California Courts of Appeal, 2025

People v. Hernandez CA4/1

People v. Hernandez CA4/1
California Courts of Appeal · Decided July 22, 2025

People v. Hernandez CA4/1

Opinion

Filed 7/22/25 P. v. Hernandez CA4/1

NOT TO BE PUBLISHED IN OFFICIAL REPORTS California Rules of Court, rule 8.1115(a), prohibits courts and parties from citing or relying on opinions not certified for publication or ordered published, except as specified by rule 8.1115(b). This opinion has not been certified for publication or ordered published for purposes of rule 8.1115.

COURT OF APPEAL, FOURTH APPELLATE DISTRICT DIVISION ONE STATE OF CALIFORNIA

THE PEOPLE, D083444 Plaintiff and Respondent, v. (Super. Ct. No. SCN255040) ALVARO HERNANDEZ, Defendant and Appellant.

APPEAL from a judgment of the Superior Court of San Diego County, Runston G. Maino, Judge. Conditionally affirmed and remanded with directions.

Aurora Elizabeth Bewicke, under appointment by the Court of Appeal, for Defendant and Appellant.

Rob Bonta, Attorney General, Lance E. Winters, Chief Assistant Attorney General, Charles C. Ragland, Senior Assistant Attorney General, Daniel Rogers, Supervising Deputy Attorney General, and James M. Toohey and Elizabeth M. Kuchar, Deputy Attorneys General for Plaintiff and Respondent.

Alvaro Hernandez is currently incarcerated after pleading guilty to two counts of attempted murder. He appeals from an order denying his petition for resentencing under Penal Code section 1172.61 at the prima facie stage.

He contends he was entitled to an evidentiary hearing as a matter of law.

During the pendency of this appeal, the California Supreme court decided People v. Patton (2025) 17 Cal.5th 549 (Patton), and under it we conditionally affirm the order denying Hernandez’s resentencing petition and remand the matter to the superior court with directions to consider any “additional facts” if Hernandez seeks to supplement his petition within 30 days of our remand.

FACTUAL AND PROCEDURAL BACKGROUND The following facts are summarized from the preliminary hearing transcript, which served as the stipulated factual basis for Hernandez’s plea agreement. In March 2008, Hernandez, a criminal street gang member, shot S.T. and R.G., both of whom associated with a rival gang. The entire incident was captured on surveillance video, which showed that a single individual committed the shooting. R.G. sustained a wound to his back, and S.T. was shot multiple times.

A detective testified he subsequently interviewed Hernandez, who stated he was at a park with M.V. when he learned an altercation had occurred with members of the rival gang. M.V. drove him to the altercation site.
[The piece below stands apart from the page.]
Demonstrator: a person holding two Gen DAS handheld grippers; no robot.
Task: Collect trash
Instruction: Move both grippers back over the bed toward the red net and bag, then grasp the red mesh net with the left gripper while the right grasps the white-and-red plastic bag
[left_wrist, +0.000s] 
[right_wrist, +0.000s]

Hernandez said that once there, “I did what I did,” clarifying, “I went up to some dudes and fucking shot ‘em.” Hernandez said M.V. did not know

1 References to statutes are to the Penal Code. Effective June 30, 2022, former section 1170.95 was renumbered to section 1172.6, with no change in text. (Stats. 2022, ch. 58, § 10.) about the shooting beforehand. The detective testified, “[Hernandez] also indicated that he did not even think that [M.V.] knew about the gun that [Hernandez] had on him.”

In August 2009, Hernandez pleaded guilty to two counts of attempted murder, and admitted that he personally and intentionally discharged a firearm “during the commission of [each] offense” (§ 12022.53, subd. (c)) and that he committed the offenses for the benefit of a criminal street gang. (§ 186.22, subd. (b)(1).)

The court sentenced Hernandez to a stipulated term of 39 years in state prison.

Postjudgment Proceedings On direct appeal, Hernandez’s counsel filed a brief under People v. Wende (1979) 25 Cal.3d 436. (People v. Hernandez (June 25, 2010, D056400) [nonpub. opn.].) This court affirmed his conviction.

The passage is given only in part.